WORK REQUIRED:
Although the data below holds other lines too, output only those from the line with "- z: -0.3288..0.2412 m" up to and including the line with "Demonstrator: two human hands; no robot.", exactly as they appear.
--- --- ---
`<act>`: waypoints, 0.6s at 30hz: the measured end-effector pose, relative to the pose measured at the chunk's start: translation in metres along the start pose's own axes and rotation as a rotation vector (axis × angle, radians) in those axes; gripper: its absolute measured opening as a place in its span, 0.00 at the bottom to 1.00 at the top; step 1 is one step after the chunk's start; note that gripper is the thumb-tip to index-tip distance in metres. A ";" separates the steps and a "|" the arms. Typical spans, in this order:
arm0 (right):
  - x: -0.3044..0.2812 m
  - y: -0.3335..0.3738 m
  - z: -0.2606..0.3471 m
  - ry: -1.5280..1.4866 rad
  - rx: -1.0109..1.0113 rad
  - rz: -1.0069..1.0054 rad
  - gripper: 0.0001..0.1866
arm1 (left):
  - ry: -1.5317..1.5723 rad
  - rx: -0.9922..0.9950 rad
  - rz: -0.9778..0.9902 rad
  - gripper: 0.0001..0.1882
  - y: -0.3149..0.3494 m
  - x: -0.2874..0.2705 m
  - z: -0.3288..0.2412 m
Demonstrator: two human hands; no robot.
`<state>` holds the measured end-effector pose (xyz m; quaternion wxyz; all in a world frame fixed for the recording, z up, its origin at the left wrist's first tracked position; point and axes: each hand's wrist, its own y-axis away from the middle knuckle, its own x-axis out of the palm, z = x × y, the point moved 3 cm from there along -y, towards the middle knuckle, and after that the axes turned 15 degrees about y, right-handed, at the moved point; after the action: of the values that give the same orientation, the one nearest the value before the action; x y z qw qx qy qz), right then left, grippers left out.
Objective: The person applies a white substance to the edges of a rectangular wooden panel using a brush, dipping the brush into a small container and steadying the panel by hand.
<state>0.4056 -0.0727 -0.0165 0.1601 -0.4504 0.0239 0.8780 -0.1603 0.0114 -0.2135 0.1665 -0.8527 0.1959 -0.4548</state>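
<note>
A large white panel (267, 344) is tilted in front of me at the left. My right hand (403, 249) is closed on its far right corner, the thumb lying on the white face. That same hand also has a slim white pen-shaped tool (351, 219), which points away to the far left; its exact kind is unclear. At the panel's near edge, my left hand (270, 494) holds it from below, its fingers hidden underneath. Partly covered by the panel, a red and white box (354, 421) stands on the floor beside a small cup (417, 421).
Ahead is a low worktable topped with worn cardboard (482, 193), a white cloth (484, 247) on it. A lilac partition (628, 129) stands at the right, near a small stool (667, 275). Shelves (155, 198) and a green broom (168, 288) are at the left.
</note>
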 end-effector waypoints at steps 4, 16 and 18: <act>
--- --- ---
WRITTEN REPLY:
  - z: -0.3288..0.2412 m
Demonstrator: two human hands; no robot.

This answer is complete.